Vibrate provides a brief moment of levity as Wainwright jokes about his mobile phone never ringing, electroclash karaoke and Britney Spears. It’s inclusion on the album is a little at odds with much of the material here and on the one hand it may considered to be the one track which prevents Want One being truly timeless; on the other, it is a lavish description of the embellishments of modern living. Meanwhile,11:11 has Wainwright offer a fitting tribute to the 9/11 disaster.

While the album is of incredibly high quality throughout, its zenith is reached on track six with the utterly majestic Go Or Go Ahead. It's a moment of sheer song writing genius and one of the greatest pop songs written in the last decade. It is a hushed acoustic number that doesn’t play its hand until the two and a half minute mark, when it erupts into a grand epic of charged guitars and a near literal Greek chorus. Wainwright’s towering vocal charges the track with yet more power as he spouts tales of mythology (“But Medusa kiss me and crucify / This unholy notion of the mythic power of love.”).

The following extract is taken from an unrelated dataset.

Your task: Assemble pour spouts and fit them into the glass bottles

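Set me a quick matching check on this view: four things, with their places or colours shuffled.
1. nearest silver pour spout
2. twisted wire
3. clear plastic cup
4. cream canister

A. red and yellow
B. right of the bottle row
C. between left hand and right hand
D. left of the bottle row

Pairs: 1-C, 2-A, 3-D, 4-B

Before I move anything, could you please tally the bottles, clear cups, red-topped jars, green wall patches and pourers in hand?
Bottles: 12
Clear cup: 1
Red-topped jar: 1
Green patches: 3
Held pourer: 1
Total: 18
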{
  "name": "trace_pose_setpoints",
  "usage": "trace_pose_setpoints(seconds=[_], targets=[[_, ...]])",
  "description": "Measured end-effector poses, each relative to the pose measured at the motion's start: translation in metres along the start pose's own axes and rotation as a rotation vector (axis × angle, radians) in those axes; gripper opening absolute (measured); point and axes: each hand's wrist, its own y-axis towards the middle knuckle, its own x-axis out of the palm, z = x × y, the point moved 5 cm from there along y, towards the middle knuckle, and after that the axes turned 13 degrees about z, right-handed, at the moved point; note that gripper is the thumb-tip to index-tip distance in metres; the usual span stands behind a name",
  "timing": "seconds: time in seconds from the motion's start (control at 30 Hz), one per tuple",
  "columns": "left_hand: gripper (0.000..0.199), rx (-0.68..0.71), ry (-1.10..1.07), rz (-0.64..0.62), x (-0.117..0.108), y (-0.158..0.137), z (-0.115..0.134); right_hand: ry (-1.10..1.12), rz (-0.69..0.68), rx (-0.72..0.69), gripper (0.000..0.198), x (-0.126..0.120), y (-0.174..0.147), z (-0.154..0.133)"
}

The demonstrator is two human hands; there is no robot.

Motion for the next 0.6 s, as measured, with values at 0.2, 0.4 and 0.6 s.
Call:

Rarely does an album as magical as this appear on the shelves of music stores. Wainwright’s previous albums (as well as his superior lineage) suggested that he had the capability of making one such album and with Want One he does just that. Want One is an absolute masterpiece. Its sister album Want Two is due next year and if it is anything like its elder sibling it will be entirely spellbinding.